Nosebleeds Common But Seldom Serious, Study Finds

News Picture: Nosebleeds Common But Seldom Serious, Study FindsBy Dennis Thompson
HealthDay Reporter

THURSDAY, Oct. 17 (HealthDay News) -- Fewer than one in 10 people hospitalized for an unexplained nosebleed requires invasive treatment to stop the bleeding, a review of nationwide data has found.

About 38 percent of people with nosebleeds so bad they are admitted to the hospital wind up having their nosebleed resolved with little or no treatment, according to the study published online Oct. 17 in the journal JAMA Otolaryngology -- Head & Neck Surgery.

Clinicians successfully treated another 53 percent of nosebleed patients either by stuffing the nose with cotton or by cauterizing a broken blood vessel using heat, electricity or chemicals.

Only about 8 percent of hospitalized nosebleed patients needed treatment through surgery or by embolization, a process in which doctors seal off the bleeding vessel from within, the researchers found.

The small minority of patients who needed invasive treatment faced increased risk and expense, the data showed. For example, the odds of patients suffering a stroke following embolization were significantly higher than in patients who were treated by packing their nose with cotton.

Study co-author Dr. Jennifer Villwock said the results show why doctors like to proceed slowly when treating a bad nosebleed, giving the more conservative options a chance before opting for more invasive treatments.

"Sometimes it seems like we are putting patients through a lot, but we are doing it with their best interests in mind because the more invasive treatments are not without risk," said Villwock, an otolaryngologist with the State University of New York-Upstate Medical University, in Syracuse. "If we can get it stopped at the bedside, that's going to be best for all involved, but that can seem frustrating when your nose has been bleeding for hours."

Three of every five people will suffer a nosebleed -- also known by the medical term epistaxis -- in their lifetime, Villwock said.

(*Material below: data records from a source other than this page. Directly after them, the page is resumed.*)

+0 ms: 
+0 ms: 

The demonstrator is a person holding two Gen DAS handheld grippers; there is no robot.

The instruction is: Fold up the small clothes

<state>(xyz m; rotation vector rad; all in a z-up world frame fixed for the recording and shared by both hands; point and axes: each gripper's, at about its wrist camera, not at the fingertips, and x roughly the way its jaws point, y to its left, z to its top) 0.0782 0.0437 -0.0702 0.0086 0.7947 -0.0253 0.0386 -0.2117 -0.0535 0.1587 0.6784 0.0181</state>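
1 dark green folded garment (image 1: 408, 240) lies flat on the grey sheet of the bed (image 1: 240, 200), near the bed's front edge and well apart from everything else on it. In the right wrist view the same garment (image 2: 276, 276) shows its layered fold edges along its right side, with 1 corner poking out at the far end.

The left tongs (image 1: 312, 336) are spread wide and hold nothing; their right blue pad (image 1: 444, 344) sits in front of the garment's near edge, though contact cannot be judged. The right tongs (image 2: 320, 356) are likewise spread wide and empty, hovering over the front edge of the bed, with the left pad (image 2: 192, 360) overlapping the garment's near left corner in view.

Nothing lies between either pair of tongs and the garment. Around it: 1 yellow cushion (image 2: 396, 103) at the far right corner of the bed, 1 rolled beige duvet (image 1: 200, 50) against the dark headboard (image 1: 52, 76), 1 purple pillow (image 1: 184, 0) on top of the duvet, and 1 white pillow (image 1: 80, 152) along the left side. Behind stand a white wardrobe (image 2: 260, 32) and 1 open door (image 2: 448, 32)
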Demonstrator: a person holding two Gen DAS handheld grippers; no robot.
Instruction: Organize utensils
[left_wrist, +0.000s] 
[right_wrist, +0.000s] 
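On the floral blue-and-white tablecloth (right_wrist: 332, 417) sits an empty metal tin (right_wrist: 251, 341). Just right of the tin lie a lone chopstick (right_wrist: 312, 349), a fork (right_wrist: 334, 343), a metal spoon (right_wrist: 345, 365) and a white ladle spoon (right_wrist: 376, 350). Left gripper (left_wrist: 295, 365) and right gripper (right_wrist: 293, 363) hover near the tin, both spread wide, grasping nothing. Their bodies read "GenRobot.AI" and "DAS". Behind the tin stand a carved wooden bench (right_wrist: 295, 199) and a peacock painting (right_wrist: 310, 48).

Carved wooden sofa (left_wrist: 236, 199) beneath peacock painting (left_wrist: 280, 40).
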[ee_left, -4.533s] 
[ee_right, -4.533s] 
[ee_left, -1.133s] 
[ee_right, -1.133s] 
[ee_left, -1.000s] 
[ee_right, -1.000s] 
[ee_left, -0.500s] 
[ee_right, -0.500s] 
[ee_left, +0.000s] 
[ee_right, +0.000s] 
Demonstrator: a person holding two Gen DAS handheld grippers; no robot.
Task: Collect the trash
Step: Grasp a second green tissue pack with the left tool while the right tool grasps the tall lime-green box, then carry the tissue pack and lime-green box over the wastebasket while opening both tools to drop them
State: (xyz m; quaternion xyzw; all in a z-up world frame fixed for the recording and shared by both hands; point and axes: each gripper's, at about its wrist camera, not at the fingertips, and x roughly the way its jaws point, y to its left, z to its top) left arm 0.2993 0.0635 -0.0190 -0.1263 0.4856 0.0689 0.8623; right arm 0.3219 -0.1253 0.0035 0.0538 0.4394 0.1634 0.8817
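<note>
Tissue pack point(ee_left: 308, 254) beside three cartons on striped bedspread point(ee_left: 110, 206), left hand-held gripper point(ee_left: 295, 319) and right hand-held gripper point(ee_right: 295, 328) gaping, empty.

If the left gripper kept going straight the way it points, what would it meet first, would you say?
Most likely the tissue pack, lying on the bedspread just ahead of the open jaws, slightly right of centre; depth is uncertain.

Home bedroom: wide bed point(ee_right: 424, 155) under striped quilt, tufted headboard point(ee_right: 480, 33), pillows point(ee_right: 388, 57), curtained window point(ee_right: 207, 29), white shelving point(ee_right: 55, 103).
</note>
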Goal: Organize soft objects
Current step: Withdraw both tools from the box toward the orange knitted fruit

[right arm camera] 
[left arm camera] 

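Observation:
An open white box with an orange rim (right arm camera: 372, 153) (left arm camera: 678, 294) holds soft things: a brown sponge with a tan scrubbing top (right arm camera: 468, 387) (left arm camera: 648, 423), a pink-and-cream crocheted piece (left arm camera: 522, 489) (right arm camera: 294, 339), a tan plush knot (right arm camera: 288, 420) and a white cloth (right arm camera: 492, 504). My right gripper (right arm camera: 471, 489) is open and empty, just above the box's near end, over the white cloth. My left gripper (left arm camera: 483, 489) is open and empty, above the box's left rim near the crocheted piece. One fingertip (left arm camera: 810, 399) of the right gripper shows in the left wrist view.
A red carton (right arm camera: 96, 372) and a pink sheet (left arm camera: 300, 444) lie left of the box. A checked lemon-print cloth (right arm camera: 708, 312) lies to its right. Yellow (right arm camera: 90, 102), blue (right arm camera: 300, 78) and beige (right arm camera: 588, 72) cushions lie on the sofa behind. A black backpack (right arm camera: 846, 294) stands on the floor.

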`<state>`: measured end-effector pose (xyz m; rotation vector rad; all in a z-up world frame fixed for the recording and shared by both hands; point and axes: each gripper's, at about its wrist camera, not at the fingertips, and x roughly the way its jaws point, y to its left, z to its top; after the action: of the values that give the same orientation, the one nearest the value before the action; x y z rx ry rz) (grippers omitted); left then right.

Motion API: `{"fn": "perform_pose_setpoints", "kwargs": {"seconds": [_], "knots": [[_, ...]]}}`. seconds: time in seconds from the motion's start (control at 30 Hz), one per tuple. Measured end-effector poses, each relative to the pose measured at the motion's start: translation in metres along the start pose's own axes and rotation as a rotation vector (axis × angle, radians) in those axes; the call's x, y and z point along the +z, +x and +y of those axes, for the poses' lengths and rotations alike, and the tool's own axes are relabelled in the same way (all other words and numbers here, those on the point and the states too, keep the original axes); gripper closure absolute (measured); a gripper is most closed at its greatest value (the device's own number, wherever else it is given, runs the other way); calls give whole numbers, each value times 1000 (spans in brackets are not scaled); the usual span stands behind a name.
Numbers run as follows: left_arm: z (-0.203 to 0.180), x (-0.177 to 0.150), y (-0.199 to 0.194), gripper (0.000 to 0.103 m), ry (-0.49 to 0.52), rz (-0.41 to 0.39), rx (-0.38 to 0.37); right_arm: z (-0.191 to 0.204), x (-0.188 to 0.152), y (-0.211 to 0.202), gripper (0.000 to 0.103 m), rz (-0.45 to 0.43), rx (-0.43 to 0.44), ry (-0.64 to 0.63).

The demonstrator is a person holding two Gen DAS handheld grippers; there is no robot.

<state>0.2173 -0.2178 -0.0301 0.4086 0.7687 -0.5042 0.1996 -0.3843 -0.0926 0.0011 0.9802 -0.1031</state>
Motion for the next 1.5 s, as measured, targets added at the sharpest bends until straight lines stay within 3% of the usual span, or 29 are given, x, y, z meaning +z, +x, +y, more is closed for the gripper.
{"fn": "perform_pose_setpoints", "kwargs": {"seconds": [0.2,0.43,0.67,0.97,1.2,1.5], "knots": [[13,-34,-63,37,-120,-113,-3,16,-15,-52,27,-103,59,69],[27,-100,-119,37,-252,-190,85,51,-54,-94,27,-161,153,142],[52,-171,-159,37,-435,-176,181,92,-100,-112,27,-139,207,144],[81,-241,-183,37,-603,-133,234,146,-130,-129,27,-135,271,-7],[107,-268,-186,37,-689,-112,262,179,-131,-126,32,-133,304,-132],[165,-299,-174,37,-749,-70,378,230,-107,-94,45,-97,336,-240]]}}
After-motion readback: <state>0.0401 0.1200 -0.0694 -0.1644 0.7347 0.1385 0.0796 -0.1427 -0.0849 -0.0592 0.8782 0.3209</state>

The nose contains many small blood vessels, and these can be ruptured easily, she said. Just the act of breathing can dry out and irritate the lining of the nose, particularly in low humidity or if a person is suffering from a cold or allergies.

Seasonal changes can also have an impact, an expert explained.

"This is the beginning of nosebleed season, as the weather gets cold and the heated air is on in most people's houses," said Dr. Lisa Liberatore, an ear, nose and throat specialist at the New York Head & Neck Institute at Lenox Hill Hospital in New York City. "We're going to see several patients a day, and I'm sure the emergency room is going to get their fair share of nosebleeds."

People also can suffer nosebleeds if they have taken a blow to the nose, are on a blood-thinning medication or have a cancerous lesion in their nose.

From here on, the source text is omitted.